Feature request: N to M restart capability

[MTCam]

The MIRGE-Com simulation application would like an N-to-M restart capability (i.e. where simulations originally run on N processors may be restarted on M processors) so that the simulations can adapt to changing resource availability.

This is an important capability for running production-scale problems on lab-based machines where resource availability is highly variable, and often includes dedicated pushes where we have temporary access to large portions of the machine.

The capability need not be fully integrated with the simulation code; it is OK if we need to run an "adapter" code in-between runs to serialize and then re-partition N-to-M.

[inducer]

I can see the need, and I think it makes sense to have this.

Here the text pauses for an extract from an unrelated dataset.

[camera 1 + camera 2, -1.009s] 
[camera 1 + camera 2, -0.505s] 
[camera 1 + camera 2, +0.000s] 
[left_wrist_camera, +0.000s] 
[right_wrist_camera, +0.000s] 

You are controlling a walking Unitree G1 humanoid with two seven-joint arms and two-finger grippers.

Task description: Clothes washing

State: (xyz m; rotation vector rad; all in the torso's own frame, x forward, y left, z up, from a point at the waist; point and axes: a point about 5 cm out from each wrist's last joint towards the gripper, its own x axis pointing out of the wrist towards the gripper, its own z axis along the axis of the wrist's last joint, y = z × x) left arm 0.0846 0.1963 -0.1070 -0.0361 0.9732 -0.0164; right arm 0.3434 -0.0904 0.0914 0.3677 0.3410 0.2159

If we allow ourselves access to the global mesh object at repartitioning time, then I think this could be quite straightforward. This of course means that the global, pre-partitioning mesh needs to be saved (pickled, probably) by someone, perhaps rank zero of the original computation. If it is available, we simply compute a new partition, using the same, existing partitioning functionality that did the original partitioning. This will give us the new connectivity. Then all that's needed is to shuffle the per-element DOF data around, and we're done.

If we choose to not save the original global mesh, then the cell connectivity needs to be re-divined from the distributed data structure, then we need to do a distributed re-partitioning, then re-compute the local connectivity data, then shuffle the DOF data, and done. Each of these steps would be new code.

Both ways are feasible, but they clearly differ in how much work is involved. If we can get away with the first option for now, I think this could be available reasonably soon.

cc @majosm as the person who might work on implementing this :)
cc @anderson2981 as the likely main customer, to help guide the discussion to something that's practically useful.

[MTCam]

If we allow ourselves access to the global mesh object at repartitioning time, then I think this could be quite straightforward. This of course means that the global, pre-partitioning mesh needs to be saved (pickled, probably) by someone, perhaps rank zero of the original computation. If it is available, we simply compute a new partition, using the same, existing partitioning functionality that did the original partitioning. This will give us the new connectivity.

This is the preferred approach for meshes that do not change in time.

If we ever have moving parts, (e.g. a burning surface that regresses, structures that deform, etc), then we'll need to respect the time-advanced configurations for those meshes. It could be that in this paradigm we could represent the mesh changes in time with nodal fields that can be transferred along with the rest of the solution, which leads (moving meshes or not) to the crux of this feature request ...

Then all that's needed is to shuffle the per-element DOF data around, and we're done.

This is the crux of the N-to-M restart every time I've ever worked it. The mitigating factor here is that for fixed meshes, we have direct 1-to-1 mapping element-to-element. This means that the simple knowledge of an element-to-element map is enough to work out what data should go where.

I think that if we keep track of the decomp data through a decomp map file that gets written at partitioning time, then we can both write a relatively simple utility to serialize the simulation restart output into a single, serial file, and roll an integrated, inline N-to-M restart capability that you described.

With such decomp knowledge, we can easily serialize the simulation output in an intermediate step and then partition the solution data along with the mesh at startup time as a part of our nominal startup procedure. On the other hand - to skip intermediate processing and roll an integrated solution - one could use the decomp intelligence for N and for M decomps to resolve the element-to-element mapping required to transfer the data inline with the rest of the code following pretty much the first approach you outlined.

The intermediate processing approach (something like):

(serial mesh): Run on N  (write decomp map, restart files)
(decomp mesh, soln) -> (serial mesh, soln) # offline utility
(serial mesh. soln) Run on M  (write decomp map, restart files)

from my perspective seems like a reasonable approach with relatively few changes required to MIRGE-Com to support the main capability (i.e. the taking decomp grid, and solution to a serial grid and solution). Then MIRGE-Com only needs to be taught how to send the corresponding solution parts along with the mesh parts at startup/partition time.